Action item | What should come back is the data below, word for word, minus any picture.
BEGIN
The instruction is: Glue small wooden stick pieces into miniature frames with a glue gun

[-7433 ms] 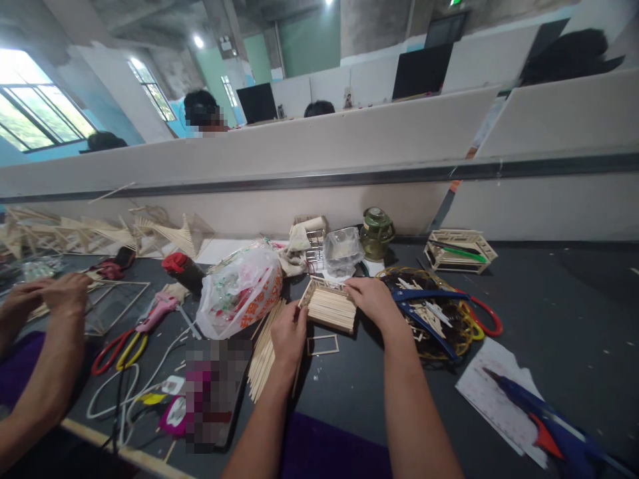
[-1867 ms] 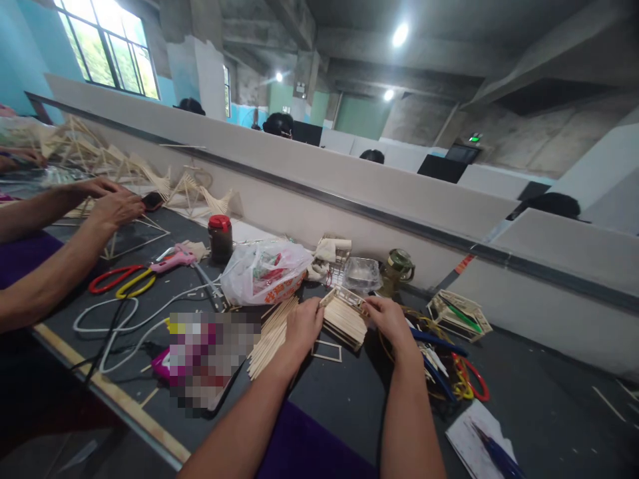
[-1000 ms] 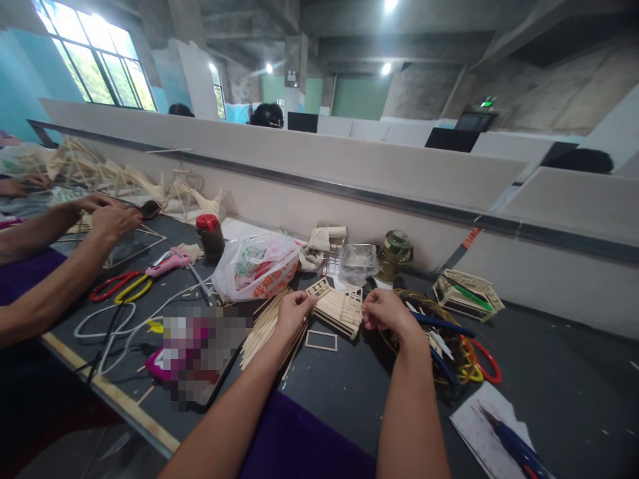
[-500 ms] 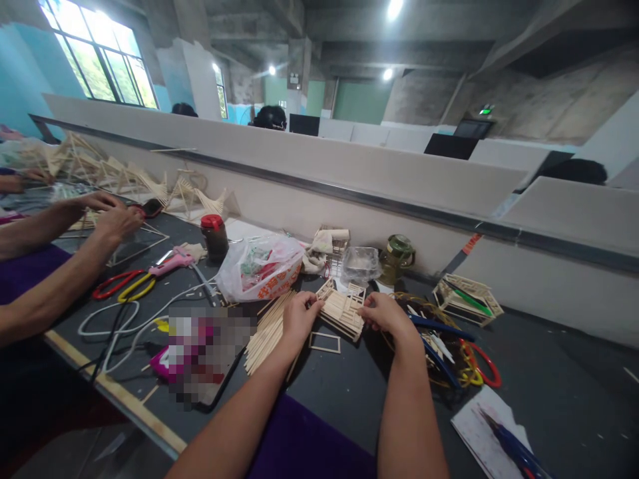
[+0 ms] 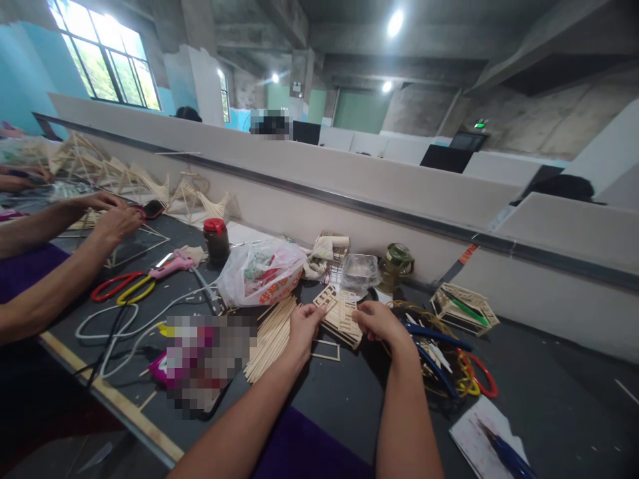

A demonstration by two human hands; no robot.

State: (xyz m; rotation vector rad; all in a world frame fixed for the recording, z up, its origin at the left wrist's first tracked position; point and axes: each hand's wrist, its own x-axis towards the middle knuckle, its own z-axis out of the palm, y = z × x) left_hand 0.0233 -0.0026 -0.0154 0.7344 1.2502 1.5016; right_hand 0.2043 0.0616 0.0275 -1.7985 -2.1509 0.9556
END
Task output |
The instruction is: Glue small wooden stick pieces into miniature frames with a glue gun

[-7433 ms] 
[-1867 ms] 
[-1000 ms] 
[-500 ms] 
[+0 ms] 

A demonstration by two human hands; no robot.

State: (xyz m; rotation vector rad; all in a world frame fixed for the recording, z up, its origin at the left wrist's first tracked position; point and axes: each hand's wrist, its own x-axis towards the middle knuckle, its own z-axis out of the palm, y = z × x) left_hand 0.0233 -0.0026 -0.0154 0.7344 1.2502 1.5016; right_hand 0.2043 0.0616 0.0275 -1.7985 -2.1509 0.9556

No more output is required for the exercise.